= TRY IT =
Go through the data line by line from the top, retyping each exactly, and end with the line that contains "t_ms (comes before".

= STORED DATA =
*** Block opens ***

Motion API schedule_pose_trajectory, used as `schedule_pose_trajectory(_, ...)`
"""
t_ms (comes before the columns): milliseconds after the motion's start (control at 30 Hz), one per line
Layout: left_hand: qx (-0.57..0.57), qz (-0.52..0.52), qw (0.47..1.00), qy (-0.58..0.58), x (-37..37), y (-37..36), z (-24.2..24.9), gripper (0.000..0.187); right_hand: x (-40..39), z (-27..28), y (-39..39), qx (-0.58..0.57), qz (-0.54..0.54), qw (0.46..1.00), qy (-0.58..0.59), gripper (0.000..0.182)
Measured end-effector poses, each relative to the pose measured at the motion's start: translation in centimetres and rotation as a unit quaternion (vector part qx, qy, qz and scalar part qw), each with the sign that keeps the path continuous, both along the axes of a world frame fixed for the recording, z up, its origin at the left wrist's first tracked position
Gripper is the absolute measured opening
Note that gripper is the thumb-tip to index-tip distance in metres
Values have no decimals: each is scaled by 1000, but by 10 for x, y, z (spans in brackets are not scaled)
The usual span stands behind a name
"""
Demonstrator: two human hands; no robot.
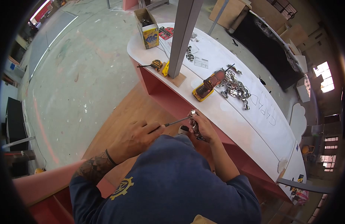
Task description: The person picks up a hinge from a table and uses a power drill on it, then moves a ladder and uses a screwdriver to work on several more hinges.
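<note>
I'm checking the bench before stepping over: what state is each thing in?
Left hand: closed around screwdriver.
Screwdriver: held, tip at the metal fitting.
Right hand: gripping the metal fitting.
Metal fitting: held off the white surface.
Drill: set down, not held.
Loose fittings: heaped untidily.
Cardboard box: top open.

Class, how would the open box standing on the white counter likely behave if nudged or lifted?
The box looks taller than wide, so a high push might tip it. Its thin walls could flex when gripped. The dark contents may add weight and shift.
</note>
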State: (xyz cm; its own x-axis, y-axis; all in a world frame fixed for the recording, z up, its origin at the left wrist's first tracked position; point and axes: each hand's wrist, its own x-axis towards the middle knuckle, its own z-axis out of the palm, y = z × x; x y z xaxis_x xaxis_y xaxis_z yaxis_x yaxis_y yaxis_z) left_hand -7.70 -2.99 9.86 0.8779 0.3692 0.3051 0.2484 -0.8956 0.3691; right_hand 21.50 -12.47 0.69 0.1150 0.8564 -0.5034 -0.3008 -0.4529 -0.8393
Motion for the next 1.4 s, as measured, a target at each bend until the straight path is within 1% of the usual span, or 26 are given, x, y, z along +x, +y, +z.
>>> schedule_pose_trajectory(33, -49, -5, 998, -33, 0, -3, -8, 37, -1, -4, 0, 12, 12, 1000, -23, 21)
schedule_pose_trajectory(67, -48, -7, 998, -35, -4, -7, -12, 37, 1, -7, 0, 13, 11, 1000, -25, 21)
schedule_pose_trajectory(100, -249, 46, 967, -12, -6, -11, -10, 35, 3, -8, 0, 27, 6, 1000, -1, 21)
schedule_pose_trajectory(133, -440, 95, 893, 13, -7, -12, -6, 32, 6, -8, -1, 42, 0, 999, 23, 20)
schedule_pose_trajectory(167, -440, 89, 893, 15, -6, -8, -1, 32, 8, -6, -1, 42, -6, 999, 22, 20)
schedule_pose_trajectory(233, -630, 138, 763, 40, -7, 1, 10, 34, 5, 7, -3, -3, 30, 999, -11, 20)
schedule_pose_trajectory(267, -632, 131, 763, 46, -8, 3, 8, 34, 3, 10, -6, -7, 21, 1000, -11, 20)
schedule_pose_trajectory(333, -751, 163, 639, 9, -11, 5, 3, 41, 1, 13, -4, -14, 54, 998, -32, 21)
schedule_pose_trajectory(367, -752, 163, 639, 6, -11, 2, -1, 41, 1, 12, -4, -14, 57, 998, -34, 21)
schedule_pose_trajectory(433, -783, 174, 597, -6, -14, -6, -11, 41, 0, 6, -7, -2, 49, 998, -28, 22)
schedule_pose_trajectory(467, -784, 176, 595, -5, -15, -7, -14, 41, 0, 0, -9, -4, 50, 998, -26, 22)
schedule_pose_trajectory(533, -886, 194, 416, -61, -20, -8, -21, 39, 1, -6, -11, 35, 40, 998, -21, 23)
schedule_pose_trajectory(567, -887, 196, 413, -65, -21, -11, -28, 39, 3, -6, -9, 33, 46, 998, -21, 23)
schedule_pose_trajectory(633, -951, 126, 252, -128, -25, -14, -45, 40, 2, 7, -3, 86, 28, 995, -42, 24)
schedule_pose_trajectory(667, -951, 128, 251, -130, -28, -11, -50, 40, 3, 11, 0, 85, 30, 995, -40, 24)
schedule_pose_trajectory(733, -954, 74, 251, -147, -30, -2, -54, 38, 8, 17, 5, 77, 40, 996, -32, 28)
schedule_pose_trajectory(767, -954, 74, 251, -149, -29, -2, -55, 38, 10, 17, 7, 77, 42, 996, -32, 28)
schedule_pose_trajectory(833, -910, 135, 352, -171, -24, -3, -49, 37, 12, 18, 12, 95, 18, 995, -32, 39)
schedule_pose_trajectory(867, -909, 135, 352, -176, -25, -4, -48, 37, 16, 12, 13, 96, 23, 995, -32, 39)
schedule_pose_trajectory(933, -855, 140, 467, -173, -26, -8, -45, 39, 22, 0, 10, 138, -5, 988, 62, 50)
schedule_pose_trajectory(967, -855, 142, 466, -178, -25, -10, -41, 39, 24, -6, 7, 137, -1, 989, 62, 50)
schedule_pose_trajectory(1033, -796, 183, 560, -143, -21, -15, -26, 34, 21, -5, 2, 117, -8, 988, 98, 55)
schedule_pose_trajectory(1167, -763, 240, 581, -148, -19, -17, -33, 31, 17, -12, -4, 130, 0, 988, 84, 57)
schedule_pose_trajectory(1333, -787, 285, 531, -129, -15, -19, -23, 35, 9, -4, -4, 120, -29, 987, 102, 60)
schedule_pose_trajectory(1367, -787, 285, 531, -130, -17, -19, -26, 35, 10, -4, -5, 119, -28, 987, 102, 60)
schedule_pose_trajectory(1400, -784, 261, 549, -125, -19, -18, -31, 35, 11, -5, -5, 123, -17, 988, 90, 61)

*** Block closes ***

= OUTPUT OF THE EXERCISE =
Motion API schedule_pose_trajectory, used as `schedule_pose_trajectory(_, ...)`
"""
t_ms (comes before the columns): milliseconds after the motion's start (control at 30 Hz), one per line

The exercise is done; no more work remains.